> [EXERCISE GOAL] After locating the line with "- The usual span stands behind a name" below, output it and each following line exactly, stopping after the line with "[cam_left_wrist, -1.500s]". No pictures.
=== Section Start ===
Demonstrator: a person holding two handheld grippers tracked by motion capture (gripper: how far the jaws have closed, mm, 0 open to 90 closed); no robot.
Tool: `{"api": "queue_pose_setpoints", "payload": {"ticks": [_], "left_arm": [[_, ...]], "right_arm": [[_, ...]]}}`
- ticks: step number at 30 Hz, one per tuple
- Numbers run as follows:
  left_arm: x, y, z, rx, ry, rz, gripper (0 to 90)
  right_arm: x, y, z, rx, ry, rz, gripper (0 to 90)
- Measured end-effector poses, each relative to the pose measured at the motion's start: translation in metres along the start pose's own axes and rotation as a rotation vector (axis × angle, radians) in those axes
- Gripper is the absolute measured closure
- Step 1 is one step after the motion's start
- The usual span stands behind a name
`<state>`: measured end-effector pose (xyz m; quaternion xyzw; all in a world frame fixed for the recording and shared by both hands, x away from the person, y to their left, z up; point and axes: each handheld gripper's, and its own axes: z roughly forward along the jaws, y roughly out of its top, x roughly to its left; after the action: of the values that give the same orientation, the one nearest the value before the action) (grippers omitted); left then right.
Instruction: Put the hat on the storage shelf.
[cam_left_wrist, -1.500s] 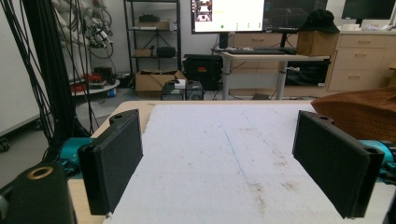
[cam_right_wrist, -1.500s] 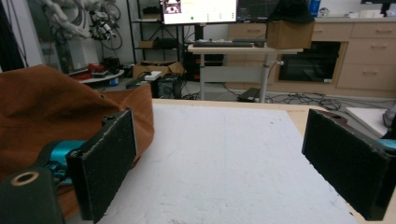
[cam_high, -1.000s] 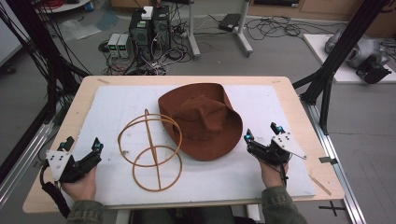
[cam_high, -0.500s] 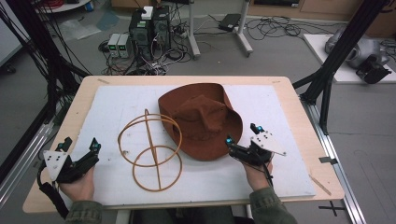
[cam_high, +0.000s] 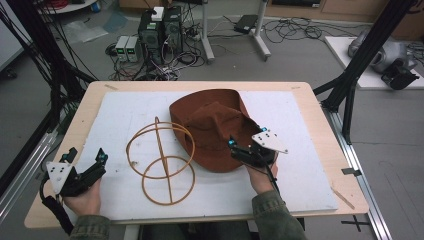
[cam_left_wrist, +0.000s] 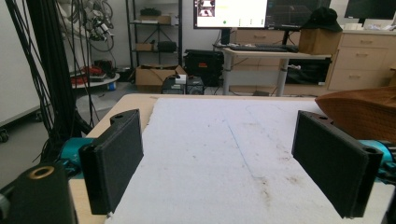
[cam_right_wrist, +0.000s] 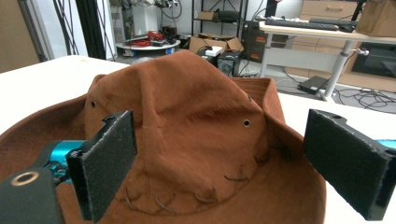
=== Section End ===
> [WRITTEN RESPONSE]
- The usual span stands behind a name
`<state>`: measured end-effector pose (xyz m; quaternion xyzw; all in a world frame fixed for the recording and shared by both hands, x away from the person, y to their left, z up; point and axes: each handheld gripper's, and its own axes: z roughly forward along the jaws, y roughly out of its top, x roughly to its left; after the action: of the values that give the same orientation, the one nearest the value before the action) (grippers omitted); left then right.
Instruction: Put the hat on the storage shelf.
[cam_left_wrist, -1.500s] 

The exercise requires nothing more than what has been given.